Tuesday, April 11, 2006 

Explaining Predictions with Easy to Read Tree Rules

When scoring decision tree data mining models using SQL PREDICTION operators, one can obtain a node ID of the tree using the PREDICTION_DETAILS operator. This node ID indicates which node in the decision tree was used to predict the outcome for a specific record (row). Sometimes, we may also want to produce a textual rule for the specific node, and provide this rule on a per-row basis when scoring new data, for example:

PREDICTION RULE
---------- ----------------------
YES RELATIONSHIP isIn ("Husband" "Wife") and
EDUCATION_NUM greaterThan 12.5 and
EDUCATION isIn ("Bach." "Masters" "PhD" "Profsc") and
CAPITAL_GAIN greaterThan 5095.5
Peter Stengard sent me a tip on how to create this type of textual tree rules. The idea is to create a view (or a table) from the XML tree model representation and join it with the PREDICTION operator statement in the query. Before describing how this can be implemented, let's look at an example.

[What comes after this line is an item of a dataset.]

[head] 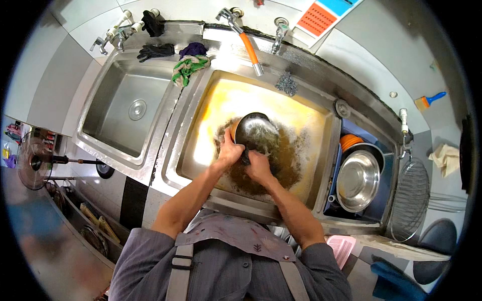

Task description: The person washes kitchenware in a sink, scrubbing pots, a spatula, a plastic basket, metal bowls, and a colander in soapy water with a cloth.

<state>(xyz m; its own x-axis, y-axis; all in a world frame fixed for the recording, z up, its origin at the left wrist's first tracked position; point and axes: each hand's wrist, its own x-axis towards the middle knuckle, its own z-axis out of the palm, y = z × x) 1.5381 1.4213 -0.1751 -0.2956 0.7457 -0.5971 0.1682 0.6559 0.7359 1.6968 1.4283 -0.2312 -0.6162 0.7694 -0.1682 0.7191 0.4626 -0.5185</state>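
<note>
My left hand grips the near left rim of a dark round pan, tilted over brownish, foamy water in the middle sink basin. Close beside it, my right hand is closed round something dark, perhaps a scouring pad, at the pan's near edge; most of it is hidden by my fingers. Above the basin hangs a faucet with an orange hose. A steel wool scrubber rests on the basin's far rim.
Left is a second steel basin, with a green and white cloth and a black glove near its rim. The right basin holds a steel bowl and orange dishes. A wire rack hangs further right.
</note>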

Consider the following data set:
SQL> SELECT empno, job, sal, deptno FROM emp;

EMPNO JOB SAL DEPTNO
---------- --------- ---------- ----------
7369 CLERK 800 20
7499 SALESMAN 1600 30
7521 SALESMAN 1250 30
7566 MANAGER 2975 20
7654 SALESMAN 1250 30
7698 MANAGER 2850 30
7782 MANAGER 2450 10
7788 ANALYST 3000 20
7839 PRESIDENT 5000 10
7844 SALESMAN 1500 30
7876 CLERK 1100 20
7900 CLERK 950 30
7902 ANALYST 3000 20
7934 CLERK 1300 10

14 rows selected.
Also consider a decision tree model tree_model for predicting JOB based on SAL and DEPTNO. We can create this model as follows:
CREATE VIEW emp_view AS
SELECT empno, job, sal, deptno FROM emp;

CREATE TABLE my_settings (
setting_name VARCHAR2(30),
setting_value VARCHAR2(30));

BEGIN
-- Populate settings table
INSERT INTO my_settings VALUES
(dbms_data_mining.algo_name, dbms_data_mining.algo_decision_tree);
INSERT INTO my_settings VALUES
(dbms_data_mining.tree_term_minrec_split, 2);
INSERT INTO my_settings VALUES
(dbms_data_mining.tree_term_minrec_node, 1);

COMMIT;

dbms_data_mining.create_model(
model_name => 'TREE_MODEL',
mining_function => dbms_data_mining.classification,
data_table_name => 'EMP_VIEW',
case_id_column_name => 'EMPNO',
target_column_name => 'JOB',
settings_table_name => 'my_settings');
END;
The following query scores the data using the model tree_model and also returns the tree node ID a record was assigned to:
SQL> SELECT PREDICTION(tree_model USING a.*) prediction,
PREDICTION_DETAILS(tree_model USING a.*) node_id
FROM emp a
ORDER BY empno;

PREDICTION NODE_ID
-------------------- --------------------
CLERK <Node id="2"/>
CLERK <Node id="2"/>
CLERK <Node id="2"/>
MANAGER <Node id="3"/>
CLERK <Node id="2"/>
MANAGER <Node id="3"/>
MANAGER <Node id="3"/>
ANALYST <Node id="4"/>
ANALYST <Node id="4"/>
CLERK <Node id="2"/>
CLERK <Node id="2"/>
CLERK <Node id="2"/>
ANALYST <Node id="4"/>
CLERK <Node id="2"/>

14 rows selected.
Using Peter's approach we could write the following query:
SELECT
PREDICTION(tree_model using a.*) prediction,
rule_details.description rule
FROM emp a,
tree_model_rules rule_details
WHERE
extractvalue(PREDICTION_DETAILS(tree_model USING a.*),
'Node/@id') = rule_details.node_id
ORDER BY empno;

PREDICTION RULE
---------- --------------------------------------------------
CLERK SAL lessOrEqual 2025
CLERK SAL lessOrEqual 2025
CLERK SAL lessOrEqual 2025
MANAGER SAL greaterThan 2025 and SAL lessOrEqual 2987.5
CLERK SAL lessOrEqual 2025
MANAGER SAL greaterThan 2025 and SAL lessOrEqual 2987.5
MANAGER SAL greaterThan 2025 and SAL lessOrEqual 2987.5
ANALYST SAL greaterThan 2025 and SAL greaterThan 2987.5
ANALYST SAL greaterThan 2025 and SAL greaterThan 2987.5
CLERK SAL lessOrEqual 2025
CLERK SAL lessOrEqual 2025
CLERK SAL lessOrEqual 2025
ANALYST SAL greaterThan 2025 and SAL greaterThan 2987.5
CLERK SAL lessOrEqual 2025

14 rows selected.
tree_model_rules_details is a view created from the XML model representation. The query uses the PREDICTION operator to get the predictions and the join with the tree_model_rules_details to get the textual rule for the node_id.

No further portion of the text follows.